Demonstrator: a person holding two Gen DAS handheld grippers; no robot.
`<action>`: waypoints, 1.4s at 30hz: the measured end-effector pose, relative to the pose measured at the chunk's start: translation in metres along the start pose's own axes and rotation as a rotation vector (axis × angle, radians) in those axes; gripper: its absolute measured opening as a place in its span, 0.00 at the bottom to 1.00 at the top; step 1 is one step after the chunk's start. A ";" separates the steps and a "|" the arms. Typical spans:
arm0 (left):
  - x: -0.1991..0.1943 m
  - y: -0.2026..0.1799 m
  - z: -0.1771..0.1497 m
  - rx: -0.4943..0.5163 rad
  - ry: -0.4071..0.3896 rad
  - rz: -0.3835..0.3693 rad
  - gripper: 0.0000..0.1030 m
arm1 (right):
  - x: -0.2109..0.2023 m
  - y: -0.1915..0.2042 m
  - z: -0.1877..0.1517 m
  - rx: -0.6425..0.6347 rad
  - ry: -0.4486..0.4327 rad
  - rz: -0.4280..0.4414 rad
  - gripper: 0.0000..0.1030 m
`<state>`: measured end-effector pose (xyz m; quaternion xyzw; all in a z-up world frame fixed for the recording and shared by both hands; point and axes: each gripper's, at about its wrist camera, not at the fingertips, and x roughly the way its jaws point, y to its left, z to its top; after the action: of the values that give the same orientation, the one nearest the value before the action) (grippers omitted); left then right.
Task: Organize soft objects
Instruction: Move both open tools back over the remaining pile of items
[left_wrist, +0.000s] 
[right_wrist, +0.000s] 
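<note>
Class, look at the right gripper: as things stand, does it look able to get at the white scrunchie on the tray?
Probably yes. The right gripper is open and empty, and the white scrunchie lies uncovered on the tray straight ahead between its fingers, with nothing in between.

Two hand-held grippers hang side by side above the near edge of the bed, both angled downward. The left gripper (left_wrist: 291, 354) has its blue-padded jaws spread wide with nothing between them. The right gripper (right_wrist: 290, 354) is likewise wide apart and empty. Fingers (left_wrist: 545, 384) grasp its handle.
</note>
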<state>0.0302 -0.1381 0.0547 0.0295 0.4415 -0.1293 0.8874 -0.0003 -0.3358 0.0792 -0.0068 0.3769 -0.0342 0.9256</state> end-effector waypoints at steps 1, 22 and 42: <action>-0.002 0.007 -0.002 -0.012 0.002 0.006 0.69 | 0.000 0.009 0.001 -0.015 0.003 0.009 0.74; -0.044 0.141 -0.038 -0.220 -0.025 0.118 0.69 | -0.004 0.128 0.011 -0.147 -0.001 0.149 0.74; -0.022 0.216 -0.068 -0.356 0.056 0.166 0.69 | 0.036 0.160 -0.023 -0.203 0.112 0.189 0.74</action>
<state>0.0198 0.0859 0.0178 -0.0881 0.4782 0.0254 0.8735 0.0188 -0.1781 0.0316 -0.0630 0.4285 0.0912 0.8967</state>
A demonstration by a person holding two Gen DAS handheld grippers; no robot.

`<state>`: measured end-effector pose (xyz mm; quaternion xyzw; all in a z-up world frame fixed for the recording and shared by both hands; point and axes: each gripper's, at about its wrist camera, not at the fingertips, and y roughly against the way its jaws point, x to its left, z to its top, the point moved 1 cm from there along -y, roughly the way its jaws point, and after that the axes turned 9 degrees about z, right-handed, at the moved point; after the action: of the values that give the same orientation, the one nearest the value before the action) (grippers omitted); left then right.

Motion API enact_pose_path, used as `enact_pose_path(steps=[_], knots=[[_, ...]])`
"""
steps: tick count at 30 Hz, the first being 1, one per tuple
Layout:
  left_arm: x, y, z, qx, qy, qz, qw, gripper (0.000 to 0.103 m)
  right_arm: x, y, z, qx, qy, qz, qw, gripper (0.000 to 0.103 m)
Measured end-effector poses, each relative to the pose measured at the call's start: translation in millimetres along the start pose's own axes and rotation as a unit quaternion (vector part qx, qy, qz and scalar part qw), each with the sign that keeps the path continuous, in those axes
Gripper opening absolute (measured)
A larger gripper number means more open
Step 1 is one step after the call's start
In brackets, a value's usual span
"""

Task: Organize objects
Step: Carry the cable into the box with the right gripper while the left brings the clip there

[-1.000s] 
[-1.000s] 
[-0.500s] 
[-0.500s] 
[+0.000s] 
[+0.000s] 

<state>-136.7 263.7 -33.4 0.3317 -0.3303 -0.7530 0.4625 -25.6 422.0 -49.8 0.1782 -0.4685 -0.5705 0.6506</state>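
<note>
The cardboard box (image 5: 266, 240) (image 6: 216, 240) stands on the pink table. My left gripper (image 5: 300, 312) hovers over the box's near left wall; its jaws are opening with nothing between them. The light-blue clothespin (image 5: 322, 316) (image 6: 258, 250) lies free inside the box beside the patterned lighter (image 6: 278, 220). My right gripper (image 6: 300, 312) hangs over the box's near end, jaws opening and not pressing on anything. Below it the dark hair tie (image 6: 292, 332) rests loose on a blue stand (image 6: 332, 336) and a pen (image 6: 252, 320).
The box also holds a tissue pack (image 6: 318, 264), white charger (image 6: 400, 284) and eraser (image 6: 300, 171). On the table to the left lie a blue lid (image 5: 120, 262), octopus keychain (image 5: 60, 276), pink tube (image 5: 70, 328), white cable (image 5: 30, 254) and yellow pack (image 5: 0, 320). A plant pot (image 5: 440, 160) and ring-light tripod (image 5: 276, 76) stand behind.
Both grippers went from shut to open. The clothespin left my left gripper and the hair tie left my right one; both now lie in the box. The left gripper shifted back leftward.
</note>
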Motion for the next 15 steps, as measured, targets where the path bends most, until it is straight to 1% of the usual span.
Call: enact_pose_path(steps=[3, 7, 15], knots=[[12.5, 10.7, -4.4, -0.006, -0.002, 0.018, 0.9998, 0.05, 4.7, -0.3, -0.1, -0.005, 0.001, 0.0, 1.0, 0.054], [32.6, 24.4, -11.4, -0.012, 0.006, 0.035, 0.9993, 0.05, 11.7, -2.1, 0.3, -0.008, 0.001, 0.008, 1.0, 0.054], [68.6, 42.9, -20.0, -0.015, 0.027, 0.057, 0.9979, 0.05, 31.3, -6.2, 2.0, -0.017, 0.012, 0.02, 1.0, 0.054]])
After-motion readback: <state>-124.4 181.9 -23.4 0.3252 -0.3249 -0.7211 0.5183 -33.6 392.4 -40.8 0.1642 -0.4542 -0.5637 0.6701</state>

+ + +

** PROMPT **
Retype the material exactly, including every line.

** EXERCISE OUTPUT **
Demonstrator: a person holding two Gen DAS handheld grippers; no robot.
`<action>`: waypoints, 1.4s at 30hz: the measured end-effector pose, relative to the pose measured at the chunk's start: translation in metres along the start pose's own axes and rotation as a rotation vector (axis × angle, radians) in those axes; gripper: its absolute measured opening as a place in its span, 0.00 at the bottom to 1.00 at the top; step 1 is one step after the chunk's start. A ";" separates the steps and a "|" the arms. Typical spans:
arm0 (left):
  - x: -0.1991..0.1943 m
  - y: -0.2026..0.1799 m
  - z: -0.1771..0.1497 m
  - rx: -0.4943..0.5163 rad
  - ry: -0.4071..0.3896 rad
  - rz: -0.3835..0.3693 rad
  - gripper: 0.0000..0.1030 m
arm1 (right):
  - x: -0.2109..0.2023 m
  - y: -0.1915..0.2042 m
  - z: -0.1877..0.1517 m
  - rx: -0.6425..0.6347 rad
  - ry: -0.4486..0.4327 rad
  - rz: -0.4280..0.4414 rad
  - gripper: 0.0000..0.1030 m
`<state>`: measured end-effector pose (xyz m; quaternion xyzw; all in a z-up world frame fixed for the recording and shared by both hands; point and axes: each gripper's, at about its wrist camera, not at the fingertips, and x roughly the way its jaws point, y to its left, z to its top; after the action: of the values that give the same orientation, the one nearest the value before the action) (grippers omitted); left then right.
Task: Organize soft objects
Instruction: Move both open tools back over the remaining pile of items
[left_wrist, +0.000s] 
[right_wrist, +0.000s] 
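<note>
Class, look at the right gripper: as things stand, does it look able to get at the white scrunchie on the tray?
Probably yes. The right gripper is open and empty, and the white scrunchie lies uncovered on the tray straight ahead between its fingers, with nothing in between.

Two hand-held grippers hang side by side above the near edge of the bed, both angled downward. The left gripper (left_wrist: 291, 354) has its blue-padded jaws spread wide with nothing between them. The right gripper (right_wrist: 290, 354) is likewise wide apart and empty. Fingers (left_wrist: 545, 384) grasp its handle.
</note>
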<state>0.0302 -0.1381 0.0547 0.0295 0.4415 -0.1293 0.8874 -0.0003 -0.3358 0.0792 -0.0068 0.3769 -0.0342 0.9256</state> end-effector waypoints at steps 1, 22 and 42: <action>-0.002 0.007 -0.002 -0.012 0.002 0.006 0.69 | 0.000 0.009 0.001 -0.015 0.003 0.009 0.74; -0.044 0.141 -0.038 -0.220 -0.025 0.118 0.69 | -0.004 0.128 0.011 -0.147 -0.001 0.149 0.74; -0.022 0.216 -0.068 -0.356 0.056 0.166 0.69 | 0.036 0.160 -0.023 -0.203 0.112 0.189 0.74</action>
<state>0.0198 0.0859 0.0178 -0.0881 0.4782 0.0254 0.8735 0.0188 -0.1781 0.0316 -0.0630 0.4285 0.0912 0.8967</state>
A demonstration by a person holding two Gen DAS handheld grippers; no robot.

`<state>`: measured end-effector pose (xyz mm; quaternion xyzw; all in a z-up world frame fixed for the recording and shared by both hands; point and axes: each gripper's, at about its wrist camera, not at the fingertips, and y roughly against the way its jaws point, x to its left, z to its top, the point moved 1 cm from there along -y, roughly the way its jaws point, and after that the axes turned 9 degrees about z, right-handed, at the moved point; after the action: of the values that give the same orientation, the one nearest the value before the action) (grippers omitted); left then right.

Motion API enact_pose_path, used as `enact_pose_path(steps=[_], knots=[[_, ...]])`
"""
steps: tick count at 30 Hz, the first being 1, one per tuple
Layout:
  left_arm: x, y, z, qx, qy, qz, qw, gripper (0.000 to 0.103 m)
  right_arm: x, y, z, qx, qy, qz, qw, gripper (0.000 to 0.103 m)
Measured end-effector poses, each relative to the pose measured at the call's start: translation in millimetres along the start pose's own axes and rotation as a unit quaternion (vector part qx, qy, qz and scalar part qw), each with the sign that keeps the path continuous, in those axes
Gripper opening absolute (measured)
A larger gripper number means more open
Step 1 is one step after the call's start
In brackets, a value's usual span
"""

Task: Organize objects
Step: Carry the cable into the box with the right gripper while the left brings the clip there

[-1.000s] 
[-1.000s] 
[-0.500s] 
[-0.500s] 
[+0.000s] 
[+0.000s] 

<state>-136.7 263.7 -33.4 0.3317 -0.3303 -0.7530 0.4625 -25.6 422.0 -49.8 0.1782 -0.4685 -0.5705 0.6506</state>
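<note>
The cardboard box (image 5: 266, 240) (image 6: 216, 240) stands on the pink table. My left gripper (image 5: 300, 312) hovers over the box's near left wall; its jaws are opening with nothing between them. The light-blue clothespin (image 5: 322, 316) (image 6: 258, 250) lies free inside the box beside the patterned lighter (image 6: 278, 220). My right gripper (image 6: 300, 312) hangs over the box's near end, jaws opening and not pressing on anything. Below it the dark hair tie (image 6: 292, 332) rests loose on a blue stand (image 6: 332, 336) and a pen (image 6: 252, 320).
The box also holds a tissue pack (image 6: 318, 264), white charger (image 6: 400, 284) and eraser (image 6: 300, 171). On the table to the left lie a blue lid (image 5: 120, 262), octopus keychain (image 5: 60, 276), pink tube (image 5: 70, 328), white cable (image 5: 30, 254) and yellow pack (image 5: 0, 320). A plant pot (image 5: 440, 160) and ring-light tripod (image 5: 276, 76) stand behind.
Both grippers went from shut to open. The clothespin left my left gripper and the hair tie left my right one; both now lie in the box. The left gripper shifted back leftward.
</note>
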Motion for the next 15 steps, as measured, targets where the path bends most, until it is straight to 1% of the usual span.
Call: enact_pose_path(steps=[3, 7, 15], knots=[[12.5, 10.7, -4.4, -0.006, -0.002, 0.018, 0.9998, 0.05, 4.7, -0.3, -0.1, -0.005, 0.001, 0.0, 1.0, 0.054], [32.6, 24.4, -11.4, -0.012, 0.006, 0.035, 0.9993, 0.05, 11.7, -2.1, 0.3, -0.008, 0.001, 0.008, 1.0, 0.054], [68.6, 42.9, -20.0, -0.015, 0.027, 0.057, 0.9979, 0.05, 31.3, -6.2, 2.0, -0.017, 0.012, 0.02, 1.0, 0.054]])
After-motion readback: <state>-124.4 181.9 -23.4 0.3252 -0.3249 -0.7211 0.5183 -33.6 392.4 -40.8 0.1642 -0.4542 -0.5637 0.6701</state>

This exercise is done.